Auf der Pressekonferenz musste St. Paulis Coach Jörn Großkopf erst einmal gestehen, „immer noch sprachlos zu sein“ ob dieses Spektakels. Sein erster Sieg als Trainer gegen Ehm bringt ihm und seinem Team nun zehn Punkte Vorsprung auf Platz zwei, aber „der Schlendrian wird bei uns nicht einkehren. Morgen um zehn Uhr ist schon wieder Training“, so Großkopf. Ehm hingegen betrauerte „die eigenen Undiszipliniertheiten gegen Ende. Auf der anderen Seite gab dieses Spiel eigentlich nicht vier Rote Karten her.
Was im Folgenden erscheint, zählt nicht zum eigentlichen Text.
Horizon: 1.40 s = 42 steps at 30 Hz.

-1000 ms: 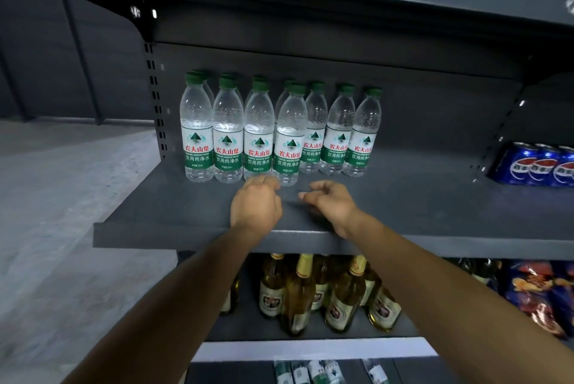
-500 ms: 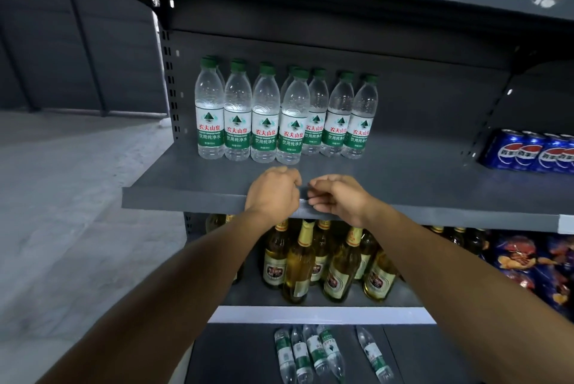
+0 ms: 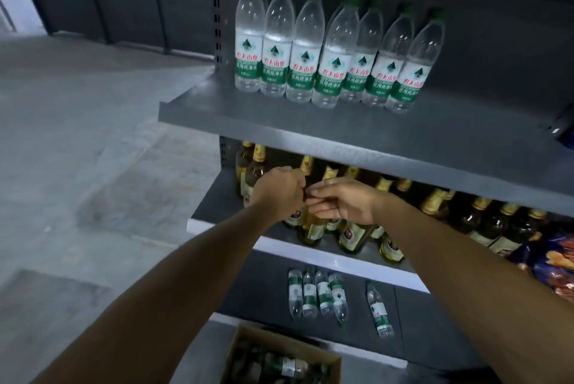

Wir müssen nun sehen, wie wir die nächsten Wochen ohne diese Leistungsträger überstehen.“ In einem aber waren sich alle einig – und auch der zerknirschte Ehm bestätigte es: „Dieses Spiel war Werbung für Hamburgs Amateurfußball.“
Diesen am Wochenende aus Ehrfurcht vor dem heute Geleisteten komplett abzusagen ist vielleicht zu viel verlangt. Aber ab jetzt das ganze Wochenende symbolisch den Hut zu ziehen vor dem SC Victoria und dem FC St. Pauli II – das ist dieser Abend allemal wert.